“Move this up,” he tussels with the knot. “It will give you a better line and be out of your way.” He tugs on the line which pulls up the stake at the other end and drops the rope to the ground. His hands drop. “I’m sorry I can’t help you,” he mumbles and bends at the waist as though in pain.
“No worries. You’re probably right I’ll attach both ends at the top,” I answer.
He shuffles back onto the flagstone sidewalk he built so many years ago. I watch his careful step onto the patio and then over the threshold into the house. Today’s a bad day.
I attach the rope at the top as he suggested and redo the other end. Now the rope looks straighter and is out of my way. He was right.
I duck my head and slip under the orange tree on my way back to the post I’m planting. Water drips from the tree’s thick canopy of leaves and slides down my back.
The all day rain left the ground soft, even the clay gave way. As I pushed the last section of fencing into the soggy earth, a wet branch breaks from above soaking my shirt. Warm water, summer rain in Arizona. The high today is 80 degrees. A far cry from the low hundreds more typical of September and a welcome relief from the record heat of a few weeks ago.
My face wet from the odd summer rain and tears, I glance at our orange tree with it’s bright green leaves, reminded of a the winter it wore a crown.

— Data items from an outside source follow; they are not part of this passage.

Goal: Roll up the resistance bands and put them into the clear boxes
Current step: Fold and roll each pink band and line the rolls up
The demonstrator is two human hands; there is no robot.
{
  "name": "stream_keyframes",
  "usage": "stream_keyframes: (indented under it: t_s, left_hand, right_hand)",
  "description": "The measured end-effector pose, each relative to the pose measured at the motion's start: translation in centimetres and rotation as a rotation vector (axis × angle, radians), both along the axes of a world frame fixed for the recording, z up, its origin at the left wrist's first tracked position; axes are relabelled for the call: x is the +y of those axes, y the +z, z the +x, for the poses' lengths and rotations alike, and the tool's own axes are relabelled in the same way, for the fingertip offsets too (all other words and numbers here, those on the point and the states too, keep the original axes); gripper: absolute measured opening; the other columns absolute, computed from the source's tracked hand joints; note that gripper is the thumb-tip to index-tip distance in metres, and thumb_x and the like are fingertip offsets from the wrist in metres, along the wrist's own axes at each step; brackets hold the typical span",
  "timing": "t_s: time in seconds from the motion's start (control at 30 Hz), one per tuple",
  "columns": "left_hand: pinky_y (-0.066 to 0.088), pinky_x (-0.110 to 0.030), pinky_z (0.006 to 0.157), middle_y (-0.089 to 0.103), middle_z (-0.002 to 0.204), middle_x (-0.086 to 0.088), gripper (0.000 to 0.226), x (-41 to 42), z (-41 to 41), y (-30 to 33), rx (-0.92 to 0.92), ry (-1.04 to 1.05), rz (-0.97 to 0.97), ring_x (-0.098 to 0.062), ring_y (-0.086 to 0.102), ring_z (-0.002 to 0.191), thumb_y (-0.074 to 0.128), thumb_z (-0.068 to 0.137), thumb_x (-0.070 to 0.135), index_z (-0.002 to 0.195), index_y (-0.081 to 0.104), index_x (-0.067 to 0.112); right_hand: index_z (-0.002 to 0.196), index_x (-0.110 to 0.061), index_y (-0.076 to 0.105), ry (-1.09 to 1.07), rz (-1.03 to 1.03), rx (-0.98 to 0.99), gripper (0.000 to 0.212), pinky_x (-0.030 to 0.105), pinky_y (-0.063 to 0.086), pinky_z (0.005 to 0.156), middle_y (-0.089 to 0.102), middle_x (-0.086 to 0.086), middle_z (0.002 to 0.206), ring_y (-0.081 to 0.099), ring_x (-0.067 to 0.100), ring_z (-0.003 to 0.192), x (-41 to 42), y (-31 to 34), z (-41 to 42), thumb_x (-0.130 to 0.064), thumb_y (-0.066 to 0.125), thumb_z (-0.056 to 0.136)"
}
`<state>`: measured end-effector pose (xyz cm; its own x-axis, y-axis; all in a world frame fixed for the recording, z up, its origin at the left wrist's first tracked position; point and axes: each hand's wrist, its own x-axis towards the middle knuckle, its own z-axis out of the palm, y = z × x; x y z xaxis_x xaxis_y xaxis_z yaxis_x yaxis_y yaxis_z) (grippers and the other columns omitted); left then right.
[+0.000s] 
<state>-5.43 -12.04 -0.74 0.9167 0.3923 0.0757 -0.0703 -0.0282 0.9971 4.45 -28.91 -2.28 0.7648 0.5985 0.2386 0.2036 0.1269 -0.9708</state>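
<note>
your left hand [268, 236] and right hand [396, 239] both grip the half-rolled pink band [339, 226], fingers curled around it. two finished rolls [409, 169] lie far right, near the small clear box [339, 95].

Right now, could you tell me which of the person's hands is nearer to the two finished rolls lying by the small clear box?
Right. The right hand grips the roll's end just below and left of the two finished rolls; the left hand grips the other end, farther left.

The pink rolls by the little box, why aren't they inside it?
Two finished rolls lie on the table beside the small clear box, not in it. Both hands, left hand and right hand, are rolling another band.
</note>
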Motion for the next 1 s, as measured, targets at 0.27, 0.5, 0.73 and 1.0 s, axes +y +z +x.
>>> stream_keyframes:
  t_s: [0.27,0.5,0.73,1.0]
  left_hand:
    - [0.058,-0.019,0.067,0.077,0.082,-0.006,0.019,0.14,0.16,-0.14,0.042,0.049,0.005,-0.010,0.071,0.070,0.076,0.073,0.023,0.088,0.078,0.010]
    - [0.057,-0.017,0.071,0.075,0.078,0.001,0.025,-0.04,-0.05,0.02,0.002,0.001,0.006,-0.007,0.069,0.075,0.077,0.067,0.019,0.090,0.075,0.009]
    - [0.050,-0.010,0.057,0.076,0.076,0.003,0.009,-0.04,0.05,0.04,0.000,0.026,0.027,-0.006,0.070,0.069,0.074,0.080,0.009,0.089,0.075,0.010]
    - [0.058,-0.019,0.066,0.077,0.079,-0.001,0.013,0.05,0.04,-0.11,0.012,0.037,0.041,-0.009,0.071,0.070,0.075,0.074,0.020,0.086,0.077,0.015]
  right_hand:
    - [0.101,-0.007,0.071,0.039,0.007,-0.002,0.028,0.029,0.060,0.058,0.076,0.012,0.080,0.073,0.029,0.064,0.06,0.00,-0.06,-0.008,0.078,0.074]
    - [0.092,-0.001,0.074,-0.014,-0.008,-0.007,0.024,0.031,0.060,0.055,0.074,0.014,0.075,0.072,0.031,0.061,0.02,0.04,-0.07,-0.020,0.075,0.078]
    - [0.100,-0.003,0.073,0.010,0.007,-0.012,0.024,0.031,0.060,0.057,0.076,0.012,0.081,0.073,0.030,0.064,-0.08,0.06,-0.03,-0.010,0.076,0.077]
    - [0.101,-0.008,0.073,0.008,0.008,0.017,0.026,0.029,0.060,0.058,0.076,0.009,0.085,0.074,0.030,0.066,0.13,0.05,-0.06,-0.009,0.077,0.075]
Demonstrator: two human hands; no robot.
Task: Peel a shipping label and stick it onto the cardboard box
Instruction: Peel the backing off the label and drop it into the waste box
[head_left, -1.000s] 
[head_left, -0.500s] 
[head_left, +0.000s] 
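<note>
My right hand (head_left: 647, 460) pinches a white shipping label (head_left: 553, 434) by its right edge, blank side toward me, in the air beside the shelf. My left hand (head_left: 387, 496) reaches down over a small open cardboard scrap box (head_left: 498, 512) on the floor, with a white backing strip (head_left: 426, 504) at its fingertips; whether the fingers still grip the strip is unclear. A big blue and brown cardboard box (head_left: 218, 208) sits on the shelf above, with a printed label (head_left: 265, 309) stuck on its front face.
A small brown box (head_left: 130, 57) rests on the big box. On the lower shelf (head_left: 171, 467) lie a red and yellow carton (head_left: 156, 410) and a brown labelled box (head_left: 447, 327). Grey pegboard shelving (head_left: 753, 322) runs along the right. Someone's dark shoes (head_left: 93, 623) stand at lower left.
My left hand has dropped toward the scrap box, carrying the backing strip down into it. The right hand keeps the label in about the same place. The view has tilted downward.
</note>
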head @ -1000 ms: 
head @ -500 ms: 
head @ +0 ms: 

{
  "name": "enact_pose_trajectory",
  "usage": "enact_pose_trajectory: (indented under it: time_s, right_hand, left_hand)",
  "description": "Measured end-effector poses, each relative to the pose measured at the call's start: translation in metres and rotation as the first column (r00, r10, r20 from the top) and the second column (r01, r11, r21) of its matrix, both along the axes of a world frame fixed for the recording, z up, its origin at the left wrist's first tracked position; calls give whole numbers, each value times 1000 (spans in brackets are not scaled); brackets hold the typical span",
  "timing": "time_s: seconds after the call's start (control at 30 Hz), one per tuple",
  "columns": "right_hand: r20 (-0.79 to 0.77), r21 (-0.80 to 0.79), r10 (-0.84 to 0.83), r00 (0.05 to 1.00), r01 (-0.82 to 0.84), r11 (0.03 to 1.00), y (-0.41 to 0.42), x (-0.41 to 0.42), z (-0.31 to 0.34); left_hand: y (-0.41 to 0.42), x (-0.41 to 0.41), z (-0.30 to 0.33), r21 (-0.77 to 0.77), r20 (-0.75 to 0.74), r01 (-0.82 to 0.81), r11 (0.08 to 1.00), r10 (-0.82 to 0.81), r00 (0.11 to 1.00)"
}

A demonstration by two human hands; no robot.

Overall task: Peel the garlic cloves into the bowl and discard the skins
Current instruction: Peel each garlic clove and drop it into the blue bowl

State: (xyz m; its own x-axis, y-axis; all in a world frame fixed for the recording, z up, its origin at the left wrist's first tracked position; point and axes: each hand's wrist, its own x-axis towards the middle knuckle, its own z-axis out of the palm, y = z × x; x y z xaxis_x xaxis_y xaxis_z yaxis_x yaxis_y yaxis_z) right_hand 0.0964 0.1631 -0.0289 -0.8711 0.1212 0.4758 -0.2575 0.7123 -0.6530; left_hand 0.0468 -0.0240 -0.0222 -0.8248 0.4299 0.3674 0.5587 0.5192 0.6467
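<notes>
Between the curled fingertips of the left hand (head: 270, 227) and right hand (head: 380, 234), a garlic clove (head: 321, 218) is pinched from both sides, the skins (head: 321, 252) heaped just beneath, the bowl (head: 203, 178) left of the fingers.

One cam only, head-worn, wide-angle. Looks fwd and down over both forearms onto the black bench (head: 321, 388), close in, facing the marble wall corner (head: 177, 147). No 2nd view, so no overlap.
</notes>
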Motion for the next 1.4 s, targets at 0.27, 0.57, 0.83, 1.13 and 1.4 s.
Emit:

When my partner and I moved into the house it was our first experience owning a fruit tree. We were crazy about a plant that provided shade, flowers, and fruit depending upon the season. We were determined to give our lovely tree the very best care.
One Saturday morning we woke to an announcement in the newspaper – Unseasonable cold snap on the way. Cover you plants. – Did that mean little plants? Big plants? Did that include trees?
The article was vague and brief. (This was prior to the internet’s easy access to mountains of information.) We could assume the tree was not included since the article did not say “fruit trees” and do nothing. But what if we were wrong and something happened to our wonderful tree? Something we could have prevented?
We chose to take action. Sheets were commandeered from the linen closet, the ladder pulled from the garage and we went to work. How do you cover a tree that is almost 10 feet high with a canopy of 14 feet across? With laughter, ladders, and conflicting advice from a spouse and six year old daughter, the tree stands tall with it’s new armor for protection.
A picture of our work rests inside an old photo album. In the photo my husband and daughter stand beside the orange tree. Both humans wear giant smiles. The tree wears a pastel sheet as it’s crown.
Over time, we learned that a cold snap would not likely impact a tree as old and established as ours. Putting a sheet on top wasn’t necessary.
Today, while I finish the last piece of the garden fence and clean up the mess I made, my daughter is grown and away visiting a friend in another state and my partner is asleep. He has days of many naps and days of none. The disease that is trying to steal him from us can’t win as long as I hold on to the memories and the time the orange tree wore a sheet instead of a crown.